Submit a simple test job using the SAGA command-line tools: saga-job submit condor://localhost /bin/date

You can watch the queue status of your job using the condor_q tool:

-- Submitter: osg-xsede.grid.iu.edu : <129.79.53.21:39607> : osg-xsede.grid.iu.edu
 ID      OWNER            SUBMITTED     RUN_TIME ST PRI SIZE CMD               
603979.0   oweidner        8/9  21:52   0+00:00:00 R  0   0.1  date              

Once the job has finished, you should receive an email from Condor that hopefully looks something like this:

This is an automated email from the Condor system
on machine "osg-xsede.grid.iu.edu".  Do not reply.

Condor job 603979.0
	/bin/date
has exited normally with status 0

4. Run BigJob

If everything has worked so far, you can now run a simple BigJob script.
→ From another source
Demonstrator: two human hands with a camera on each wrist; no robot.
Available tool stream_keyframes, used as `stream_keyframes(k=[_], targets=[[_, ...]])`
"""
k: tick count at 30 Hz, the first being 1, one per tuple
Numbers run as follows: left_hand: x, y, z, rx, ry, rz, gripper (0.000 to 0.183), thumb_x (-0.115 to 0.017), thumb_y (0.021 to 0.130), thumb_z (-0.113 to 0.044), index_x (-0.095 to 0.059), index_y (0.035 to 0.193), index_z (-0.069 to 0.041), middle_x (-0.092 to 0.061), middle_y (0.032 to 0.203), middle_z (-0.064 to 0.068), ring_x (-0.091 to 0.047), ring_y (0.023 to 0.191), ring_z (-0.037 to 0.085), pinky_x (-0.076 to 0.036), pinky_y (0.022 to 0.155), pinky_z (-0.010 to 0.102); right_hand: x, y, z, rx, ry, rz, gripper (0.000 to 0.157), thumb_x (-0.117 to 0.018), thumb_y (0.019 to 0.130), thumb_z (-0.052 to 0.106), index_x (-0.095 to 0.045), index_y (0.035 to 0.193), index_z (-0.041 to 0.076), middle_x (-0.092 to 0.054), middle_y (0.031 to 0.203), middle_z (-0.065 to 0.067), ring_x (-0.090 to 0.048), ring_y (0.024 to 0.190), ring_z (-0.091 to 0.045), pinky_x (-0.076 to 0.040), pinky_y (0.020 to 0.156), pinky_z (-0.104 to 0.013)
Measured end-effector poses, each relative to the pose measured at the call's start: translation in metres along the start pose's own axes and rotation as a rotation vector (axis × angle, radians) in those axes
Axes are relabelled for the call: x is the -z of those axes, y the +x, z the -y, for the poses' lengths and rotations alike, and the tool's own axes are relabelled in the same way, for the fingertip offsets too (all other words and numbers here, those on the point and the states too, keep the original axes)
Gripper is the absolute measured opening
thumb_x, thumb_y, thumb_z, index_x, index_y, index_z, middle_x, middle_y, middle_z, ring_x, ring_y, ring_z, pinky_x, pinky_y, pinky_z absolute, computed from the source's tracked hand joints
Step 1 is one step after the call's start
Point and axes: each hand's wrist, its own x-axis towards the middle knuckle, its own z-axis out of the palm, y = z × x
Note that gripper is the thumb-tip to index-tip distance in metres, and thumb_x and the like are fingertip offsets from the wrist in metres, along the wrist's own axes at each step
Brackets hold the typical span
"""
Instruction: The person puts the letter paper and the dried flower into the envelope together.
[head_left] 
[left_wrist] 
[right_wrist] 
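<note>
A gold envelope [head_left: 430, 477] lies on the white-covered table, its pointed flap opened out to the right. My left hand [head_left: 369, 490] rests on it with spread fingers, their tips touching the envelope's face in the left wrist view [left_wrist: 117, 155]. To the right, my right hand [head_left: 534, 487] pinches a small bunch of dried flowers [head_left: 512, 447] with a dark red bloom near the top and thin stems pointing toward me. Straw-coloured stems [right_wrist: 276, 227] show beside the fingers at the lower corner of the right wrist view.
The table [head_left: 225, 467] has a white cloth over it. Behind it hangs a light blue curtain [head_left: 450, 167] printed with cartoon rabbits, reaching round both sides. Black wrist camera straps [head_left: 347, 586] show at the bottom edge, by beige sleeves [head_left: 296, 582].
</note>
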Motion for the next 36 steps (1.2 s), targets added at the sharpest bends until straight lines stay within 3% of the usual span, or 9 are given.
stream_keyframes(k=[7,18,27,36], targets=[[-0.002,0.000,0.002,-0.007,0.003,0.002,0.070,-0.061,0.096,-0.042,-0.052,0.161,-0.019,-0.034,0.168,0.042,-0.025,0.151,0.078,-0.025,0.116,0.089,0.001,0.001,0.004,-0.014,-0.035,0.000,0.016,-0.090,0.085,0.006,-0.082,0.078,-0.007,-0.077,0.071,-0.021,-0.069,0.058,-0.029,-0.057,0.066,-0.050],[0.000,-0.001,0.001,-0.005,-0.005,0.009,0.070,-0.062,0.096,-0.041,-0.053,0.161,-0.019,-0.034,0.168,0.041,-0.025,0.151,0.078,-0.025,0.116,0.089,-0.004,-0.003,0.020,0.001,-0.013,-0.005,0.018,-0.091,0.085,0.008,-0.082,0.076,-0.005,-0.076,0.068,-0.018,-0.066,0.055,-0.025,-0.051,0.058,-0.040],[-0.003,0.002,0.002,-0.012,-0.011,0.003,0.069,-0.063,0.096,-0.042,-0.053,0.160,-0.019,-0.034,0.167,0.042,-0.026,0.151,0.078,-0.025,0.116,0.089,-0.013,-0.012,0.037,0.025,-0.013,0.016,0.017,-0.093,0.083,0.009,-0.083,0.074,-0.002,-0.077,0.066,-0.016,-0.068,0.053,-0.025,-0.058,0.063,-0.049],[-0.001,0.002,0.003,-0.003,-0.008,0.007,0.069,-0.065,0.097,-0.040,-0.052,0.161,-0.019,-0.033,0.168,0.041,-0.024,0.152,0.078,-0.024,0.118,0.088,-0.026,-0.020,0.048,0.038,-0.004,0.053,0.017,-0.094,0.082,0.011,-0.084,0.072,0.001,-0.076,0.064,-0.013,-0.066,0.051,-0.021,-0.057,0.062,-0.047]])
Cut and past the following script into a .py file:

import os
import time
import sys

from bigjob import bigjob, subjob, description

COORDINATION_URL = "redis://gw68.quarry.iu.teragrid.org:2525"

def main():

    project             = "TG-MCB123456" # <-- Put your XSEDE allocation here 
    walltime            = 10
    processes_per_node  = 1
    number_of_processes = 1
    workingdirectory    = os.path.join(os.getcwd(), "agent")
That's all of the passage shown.